The fact, however, is that subsisted a state of general retardment of the population. Industry was limited to the fabrication of cotton cloths with which they covered themselves and the commerce reduced to the trade of wax and sandalwood for certain products that brought to Timor makasare, malays and javanese.
Much before the arrival of Portuguese and Dutch, Timor was part of the commercial nets politically centered east of Java, after in the Celebes, and linked by trade to China and India.
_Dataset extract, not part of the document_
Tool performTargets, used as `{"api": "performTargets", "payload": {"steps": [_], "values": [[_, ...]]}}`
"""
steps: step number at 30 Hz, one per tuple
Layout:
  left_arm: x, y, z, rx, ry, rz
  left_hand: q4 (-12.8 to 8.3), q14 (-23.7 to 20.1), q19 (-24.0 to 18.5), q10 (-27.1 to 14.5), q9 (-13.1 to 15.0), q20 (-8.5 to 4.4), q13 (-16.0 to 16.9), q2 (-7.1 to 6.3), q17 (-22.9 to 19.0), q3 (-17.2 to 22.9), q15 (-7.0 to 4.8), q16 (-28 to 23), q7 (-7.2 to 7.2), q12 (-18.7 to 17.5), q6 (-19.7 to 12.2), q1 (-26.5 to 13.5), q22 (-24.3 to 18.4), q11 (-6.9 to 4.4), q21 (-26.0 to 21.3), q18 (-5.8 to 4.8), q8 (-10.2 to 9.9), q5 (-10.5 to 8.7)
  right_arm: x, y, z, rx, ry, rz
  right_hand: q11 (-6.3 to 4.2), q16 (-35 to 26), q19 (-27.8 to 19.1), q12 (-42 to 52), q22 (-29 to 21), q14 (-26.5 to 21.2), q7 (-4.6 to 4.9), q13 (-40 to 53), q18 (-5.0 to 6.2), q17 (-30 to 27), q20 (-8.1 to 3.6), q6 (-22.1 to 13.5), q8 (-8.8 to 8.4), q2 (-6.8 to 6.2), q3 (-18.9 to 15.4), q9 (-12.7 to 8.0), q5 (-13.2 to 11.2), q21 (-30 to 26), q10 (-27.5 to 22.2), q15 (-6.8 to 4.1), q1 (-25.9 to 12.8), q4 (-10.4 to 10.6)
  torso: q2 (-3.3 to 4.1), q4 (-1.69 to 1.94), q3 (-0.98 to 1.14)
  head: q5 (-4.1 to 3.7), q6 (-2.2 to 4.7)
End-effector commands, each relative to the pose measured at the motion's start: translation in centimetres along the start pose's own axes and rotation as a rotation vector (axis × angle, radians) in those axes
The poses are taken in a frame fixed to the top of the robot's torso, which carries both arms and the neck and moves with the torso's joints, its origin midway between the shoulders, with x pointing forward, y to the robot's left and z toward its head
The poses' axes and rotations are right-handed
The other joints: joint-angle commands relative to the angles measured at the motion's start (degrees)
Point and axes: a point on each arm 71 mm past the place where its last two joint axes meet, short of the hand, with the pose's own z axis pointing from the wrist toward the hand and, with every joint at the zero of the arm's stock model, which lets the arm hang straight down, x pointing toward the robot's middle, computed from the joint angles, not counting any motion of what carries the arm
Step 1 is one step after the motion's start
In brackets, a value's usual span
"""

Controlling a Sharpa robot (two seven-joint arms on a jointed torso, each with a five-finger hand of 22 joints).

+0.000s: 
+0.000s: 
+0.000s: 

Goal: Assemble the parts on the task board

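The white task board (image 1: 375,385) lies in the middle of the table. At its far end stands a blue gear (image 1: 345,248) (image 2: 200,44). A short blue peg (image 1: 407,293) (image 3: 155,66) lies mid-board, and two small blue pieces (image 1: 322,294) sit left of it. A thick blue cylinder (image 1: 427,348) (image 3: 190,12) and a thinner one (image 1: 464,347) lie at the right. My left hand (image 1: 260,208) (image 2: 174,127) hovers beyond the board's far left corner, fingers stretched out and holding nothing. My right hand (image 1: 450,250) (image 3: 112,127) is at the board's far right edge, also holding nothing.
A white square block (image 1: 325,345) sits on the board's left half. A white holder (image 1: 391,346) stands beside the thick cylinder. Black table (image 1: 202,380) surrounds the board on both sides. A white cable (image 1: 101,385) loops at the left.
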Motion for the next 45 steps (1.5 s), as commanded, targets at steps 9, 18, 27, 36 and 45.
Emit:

In documents published during the Ming dynasty, in 1436, the commercial value of Timor is put in relief and described as a place where <<the mountains are covered by trees of sandalwood producing the country nothing else>>. One of the first Portuguese to visit the island, Duarte Barbosa, wrote in 1518: <<there's an abundance of sandalwood, white, to which the Muslims in India and Persia give great value and where much of it is used>>. Dutch administrator Schulte-Nordholt is also refers to the interest it represented for the Portuguese.
Other products were exported such as honey, wax and slaves, but trade relied
mainly on sandalwood.
(To be continued.)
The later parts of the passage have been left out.